Whole School, Whole Community, Whole Child
Health and education affect individuals, society, and the economy and, as such, must work together whenever possible. Schools are a perfect setting for this collaboration. Schools are one of the most efficient systems for reaching children and youth to provide health services and programs, as approximately 95 percent of all U.S. children and youth attend school. At the same time, integrating health services and programs more deeply into the day-to-day life of schools and students represents an untapped tool for raising academic achievement and improving learning.
Learn why we need a collaborative approach. (PDF)
Read the definitions of the 10 school health components.
The Whole School, Whole Community, Whole Child (WSCC) model combines and builds on elements of the traditional coordinated school health approach and the whole child framework by
- Responding to the call for greater alignment, integration, and collaboration between education and health to improve each child's cognitive, physical, social, and emotional development.
- Incorporating the components of a coordinated school health program around the tenets of a whole child approach to education.
- Providing a framework to address the symbiotic relationship between learning and health.
The focus of the WSCC model is an ecological approach that is directed at the whole school, with the school in turn drawing its resources and influences from the whole community and serving to address the needs of the whole child. ASCD and the U.S. Centers for Disease Control and Prevention (CDC) encourage use of the model as a framework for improving students' learning and health in our nation's schools.

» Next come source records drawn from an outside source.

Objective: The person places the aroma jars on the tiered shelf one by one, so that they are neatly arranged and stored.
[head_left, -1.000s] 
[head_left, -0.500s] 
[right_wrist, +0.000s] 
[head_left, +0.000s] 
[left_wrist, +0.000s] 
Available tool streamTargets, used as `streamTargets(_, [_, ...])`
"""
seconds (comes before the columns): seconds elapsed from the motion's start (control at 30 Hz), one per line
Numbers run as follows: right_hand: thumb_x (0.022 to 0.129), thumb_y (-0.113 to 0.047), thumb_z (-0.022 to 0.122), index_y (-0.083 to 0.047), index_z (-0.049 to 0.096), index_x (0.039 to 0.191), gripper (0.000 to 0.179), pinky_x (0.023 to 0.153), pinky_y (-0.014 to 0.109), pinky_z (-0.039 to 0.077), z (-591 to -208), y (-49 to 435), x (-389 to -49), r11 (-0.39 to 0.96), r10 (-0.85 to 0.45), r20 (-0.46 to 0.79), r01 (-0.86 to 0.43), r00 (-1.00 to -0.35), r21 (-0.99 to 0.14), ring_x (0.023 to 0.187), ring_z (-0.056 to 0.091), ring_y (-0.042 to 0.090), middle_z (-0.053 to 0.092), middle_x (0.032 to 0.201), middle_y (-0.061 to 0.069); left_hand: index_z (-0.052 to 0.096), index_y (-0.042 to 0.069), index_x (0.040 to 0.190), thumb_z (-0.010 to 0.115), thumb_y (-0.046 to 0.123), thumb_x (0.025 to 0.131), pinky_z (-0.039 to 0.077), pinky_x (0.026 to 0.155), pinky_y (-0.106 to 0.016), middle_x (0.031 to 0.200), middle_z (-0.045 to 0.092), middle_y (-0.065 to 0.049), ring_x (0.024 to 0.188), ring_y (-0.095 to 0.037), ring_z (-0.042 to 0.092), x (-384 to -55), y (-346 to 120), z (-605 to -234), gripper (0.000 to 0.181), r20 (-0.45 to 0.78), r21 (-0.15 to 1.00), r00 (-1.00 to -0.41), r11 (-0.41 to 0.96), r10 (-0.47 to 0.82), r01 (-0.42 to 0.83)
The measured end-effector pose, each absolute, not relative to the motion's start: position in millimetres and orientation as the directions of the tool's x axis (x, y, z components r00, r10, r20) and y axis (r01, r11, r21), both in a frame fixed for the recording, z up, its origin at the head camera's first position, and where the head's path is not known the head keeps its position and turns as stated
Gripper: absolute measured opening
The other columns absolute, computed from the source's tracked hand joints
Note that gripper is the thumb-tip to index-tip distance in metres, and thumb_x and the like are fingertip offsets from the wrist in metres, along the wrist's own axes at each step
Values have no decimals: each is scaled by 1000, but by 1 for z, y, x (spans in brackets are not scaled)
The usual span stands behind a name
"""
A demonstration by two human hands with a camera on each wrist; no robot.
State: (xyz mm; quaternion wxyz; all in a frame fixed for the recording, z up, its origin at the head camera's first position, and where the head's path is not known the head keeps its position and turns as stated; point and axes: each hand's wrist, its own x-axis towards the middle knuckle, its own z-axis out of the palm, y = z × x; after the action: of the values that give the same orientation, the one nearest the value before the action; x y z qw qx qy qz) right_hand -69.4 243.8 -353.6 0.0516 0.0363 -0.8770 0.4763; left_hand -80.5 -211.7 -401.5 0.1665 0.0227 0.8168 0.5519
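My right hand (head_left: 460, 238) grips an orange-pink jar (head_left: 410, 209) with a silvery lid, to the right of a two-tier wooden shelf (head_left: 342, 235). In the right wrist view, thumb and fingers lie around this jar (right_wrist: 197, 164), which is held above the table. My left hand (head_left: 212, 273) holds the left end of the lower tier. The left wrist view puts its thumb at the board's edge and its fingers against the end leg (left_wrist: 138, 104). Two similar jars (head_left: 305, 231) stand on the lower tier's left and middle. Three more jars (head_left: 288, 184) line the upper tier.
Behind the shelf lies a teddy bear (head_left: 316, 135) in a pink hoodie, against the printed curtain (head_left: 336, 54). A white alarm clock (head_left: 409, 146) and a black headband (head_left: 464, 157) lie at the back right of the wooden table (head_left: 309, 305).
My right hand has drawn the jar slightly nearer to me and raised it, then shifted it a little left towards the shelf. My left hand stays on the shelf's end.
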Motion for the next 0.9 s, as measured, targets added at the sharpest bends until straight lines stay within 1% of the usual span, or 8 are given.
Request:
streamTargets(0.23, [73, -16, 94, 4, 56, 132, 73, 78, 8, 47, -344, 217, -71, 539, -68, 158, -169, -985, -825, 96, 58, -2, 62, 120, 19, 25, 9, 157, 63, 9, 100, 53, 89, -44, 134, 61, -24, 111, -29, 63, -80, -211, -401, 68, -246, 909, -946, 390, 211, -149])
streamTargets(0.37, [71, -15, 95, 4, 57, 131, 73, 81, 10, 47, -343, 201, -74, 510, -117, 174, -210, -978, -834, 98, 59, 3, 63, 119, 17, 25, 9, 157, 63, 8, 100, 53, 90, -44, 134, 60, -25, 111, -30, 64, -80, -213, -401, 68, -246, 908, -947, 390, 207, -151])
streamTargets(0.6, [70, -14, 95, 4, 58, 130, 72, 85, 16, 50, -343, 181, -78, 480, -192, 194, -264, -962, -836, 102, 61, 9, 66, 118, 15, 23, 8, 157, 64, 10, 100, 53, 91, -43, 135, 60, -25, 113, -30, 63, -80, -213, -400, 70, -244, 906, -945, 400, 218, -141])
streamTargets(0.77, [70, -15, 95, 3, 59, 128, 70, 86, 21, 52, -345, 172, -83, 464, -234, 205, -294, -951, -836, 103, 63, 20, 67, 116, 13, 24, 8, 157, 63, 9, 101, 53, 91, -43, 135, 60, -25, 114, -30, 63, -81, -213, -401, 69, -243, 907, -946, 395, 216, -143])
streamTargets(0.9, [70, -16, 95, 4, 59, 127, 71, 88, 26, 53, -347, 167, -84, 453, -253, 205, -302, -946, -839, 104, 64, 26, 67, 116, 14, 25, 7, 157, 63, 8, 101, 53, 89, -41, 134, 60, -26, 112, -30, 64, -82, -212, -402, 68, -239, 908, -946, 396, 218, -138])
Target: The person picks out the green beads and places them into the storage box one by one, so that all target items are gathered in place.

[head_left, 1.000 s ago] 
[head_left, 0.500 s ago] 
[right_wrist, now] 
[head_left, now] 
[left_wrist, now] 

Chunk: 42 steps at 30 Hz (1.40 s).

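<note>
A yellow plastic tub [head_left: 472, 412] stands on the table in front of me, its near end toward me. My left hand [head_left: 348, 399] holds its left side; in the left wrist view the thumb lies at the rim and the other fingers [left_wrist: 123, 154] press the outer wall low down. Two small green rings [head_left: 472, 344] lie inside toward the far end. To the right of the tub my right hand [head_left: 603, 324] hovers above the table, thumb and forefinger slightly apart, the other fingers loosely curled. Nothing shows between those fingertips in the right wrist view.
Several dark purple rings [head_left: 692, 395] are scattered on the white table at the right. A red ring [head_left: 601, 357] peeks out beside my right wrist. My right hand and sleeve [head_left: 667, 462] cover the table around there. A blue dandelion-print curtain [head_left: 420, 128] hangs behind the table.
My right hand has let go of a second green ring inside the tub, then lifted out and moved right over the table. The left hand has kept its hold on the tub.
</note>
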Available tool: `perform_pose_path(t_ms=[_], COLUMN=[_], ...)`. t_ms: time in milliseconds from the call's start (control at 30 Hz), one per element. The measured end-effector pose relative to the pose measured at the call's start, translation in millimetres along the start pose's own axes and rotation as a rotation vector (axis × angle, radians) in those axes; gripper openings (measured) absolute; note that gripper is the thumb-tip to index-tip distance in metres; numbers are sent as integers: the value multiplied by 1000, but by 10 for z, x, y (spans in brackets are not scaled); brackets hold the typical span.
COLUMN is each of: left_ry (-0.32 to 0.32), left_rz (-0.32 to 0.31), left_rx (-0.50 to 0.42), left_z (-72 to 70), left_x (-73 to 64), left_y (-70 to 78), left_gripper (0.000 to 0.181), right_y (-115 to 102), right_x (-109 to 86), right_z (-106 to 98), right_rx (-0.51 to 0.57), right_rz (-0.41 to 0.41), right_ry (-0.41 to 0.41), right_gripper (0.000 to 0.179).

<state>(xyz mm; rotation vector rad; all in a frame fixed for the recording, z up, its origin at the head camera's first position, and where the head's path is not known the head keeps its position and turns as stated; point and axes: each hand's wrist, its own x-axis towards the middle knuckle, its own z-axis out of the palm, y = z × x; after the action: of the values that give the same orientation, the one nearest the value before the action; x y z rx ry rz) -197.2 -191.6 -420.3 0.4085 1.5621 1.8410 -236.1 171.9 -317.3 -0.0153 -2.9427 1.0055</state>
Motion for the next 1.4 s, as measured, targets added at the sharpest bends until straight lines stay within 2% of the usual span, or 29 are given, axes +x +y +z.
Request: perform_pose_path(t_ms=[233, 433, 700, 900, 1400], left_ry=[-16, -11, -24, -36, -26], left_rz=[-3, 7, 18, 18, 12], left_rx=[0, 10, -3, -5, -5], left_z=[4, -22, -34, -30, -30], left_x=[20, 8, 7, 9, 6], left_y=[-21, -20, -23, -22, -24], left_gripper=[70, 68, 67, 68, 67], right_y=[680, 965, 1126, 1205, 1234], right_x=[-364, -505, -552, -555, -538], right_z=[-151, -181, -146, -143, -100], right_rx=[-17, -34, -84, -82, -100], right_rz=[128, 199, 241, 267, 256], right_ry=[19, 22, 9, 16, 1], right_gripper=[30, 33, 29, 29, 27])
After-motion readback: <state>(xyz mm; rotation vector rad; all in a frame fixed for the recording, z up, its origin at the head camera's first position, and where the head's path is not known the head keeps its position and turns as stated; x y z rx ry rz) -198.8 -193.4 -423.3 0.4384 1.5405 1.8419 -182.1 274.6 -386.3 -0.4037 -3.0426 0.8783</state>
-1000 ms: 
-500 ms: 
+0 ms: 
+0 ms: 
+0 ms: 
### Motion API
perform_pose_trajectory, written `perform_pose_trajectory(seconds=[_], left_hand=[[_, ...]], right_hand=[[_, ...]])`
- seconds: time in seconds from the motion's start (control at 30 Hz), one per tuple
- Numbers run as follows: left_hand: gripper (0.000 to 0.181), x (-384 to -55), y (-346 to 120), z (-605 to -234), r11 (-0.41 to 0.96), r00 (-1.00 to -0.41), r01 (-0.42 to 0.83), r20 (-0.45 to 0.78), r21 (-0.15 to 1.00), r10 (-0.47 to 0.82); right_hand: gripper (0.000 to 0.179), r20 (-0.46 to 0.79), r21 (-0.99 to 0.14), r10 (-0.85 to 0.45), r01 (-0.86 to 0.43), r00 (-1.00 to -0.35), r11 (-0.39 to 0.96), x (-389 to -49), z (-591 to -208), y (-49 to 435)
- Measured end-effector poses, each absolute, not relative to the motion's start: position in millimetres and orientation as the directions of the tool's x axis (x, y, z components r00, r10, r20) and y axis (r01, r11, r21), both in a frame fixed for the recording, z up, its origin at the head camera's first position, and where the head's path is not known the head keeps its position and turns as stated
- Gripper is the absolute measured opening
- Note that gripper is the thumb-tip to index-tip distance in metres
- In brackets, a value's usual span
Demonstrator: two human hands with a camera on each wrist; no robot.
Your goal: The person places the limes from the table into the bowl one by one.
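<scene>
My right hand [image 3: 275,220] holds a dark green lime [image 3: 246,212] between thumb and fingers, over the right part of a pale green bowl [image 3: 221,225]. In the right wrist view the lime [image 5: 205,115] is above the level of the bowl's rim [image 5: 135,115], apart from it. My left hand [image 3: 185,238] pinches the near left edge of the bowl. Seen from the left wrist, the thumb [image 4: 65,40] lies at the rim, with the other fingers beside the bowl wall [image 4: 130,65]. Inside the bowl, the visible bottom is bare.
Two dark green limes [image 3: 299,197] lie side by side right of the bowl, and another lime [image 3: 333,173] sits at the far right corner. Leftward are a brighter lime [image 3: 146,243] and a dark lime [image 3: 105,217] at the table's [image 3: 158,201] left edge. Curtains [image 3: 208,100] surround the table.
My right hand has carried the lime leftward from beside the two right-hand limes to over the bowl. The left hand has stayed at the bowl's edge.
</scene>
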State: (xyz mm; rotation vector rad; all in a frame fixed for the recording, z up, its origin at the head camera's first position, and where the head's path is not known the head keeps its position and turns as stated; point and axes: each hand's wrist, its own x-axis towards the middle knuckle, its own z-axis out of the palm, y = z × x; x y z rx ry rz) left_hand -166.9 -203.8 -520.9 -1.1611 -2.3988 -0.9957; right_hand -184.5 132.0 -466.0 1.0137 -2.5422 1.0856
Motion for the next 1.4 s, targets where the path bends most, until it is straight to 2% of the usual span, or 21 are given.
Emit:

A Collaborative Approach to Learning and Health
For the past decade, ASCD has worked on strengthening the links between learning and health—whether through healthy school communities or the Whole Child Initiative. These two essential sectors must align and work collaboratively if we are to truly support students and their growth and learning. If health and social service providers and schools are serving the same students in the same location and for the same needs, it makes sense to work together.
In 1987, noted school health experts Diane Allensworth and Lloyd Kolbe introduced the coordinated school health model in which school health is illustrated as a necessary foundation for not only healthy students, but also healthy and effective schools. And although this has been a well-established, easily understood model for the past two decades, it unfortunately hasn't had the effect inside education circles as its potential held.
In 2011, ASCD published The Healthy School Communities Model: Aligning Health and Education in the School Setting (PDF) and asked for a paradigm shift in how learning and health are viewed. In 2013, ASCD and the CDC convened leaders from the fields of health, public health, education, and school health to develop the next evolution of school health to ensure that the health of the student, the teacher, and the school are taken seriously by educators and, in particular, by those involved in the school improvement process. The result is the 2014 launch of the WSCC model.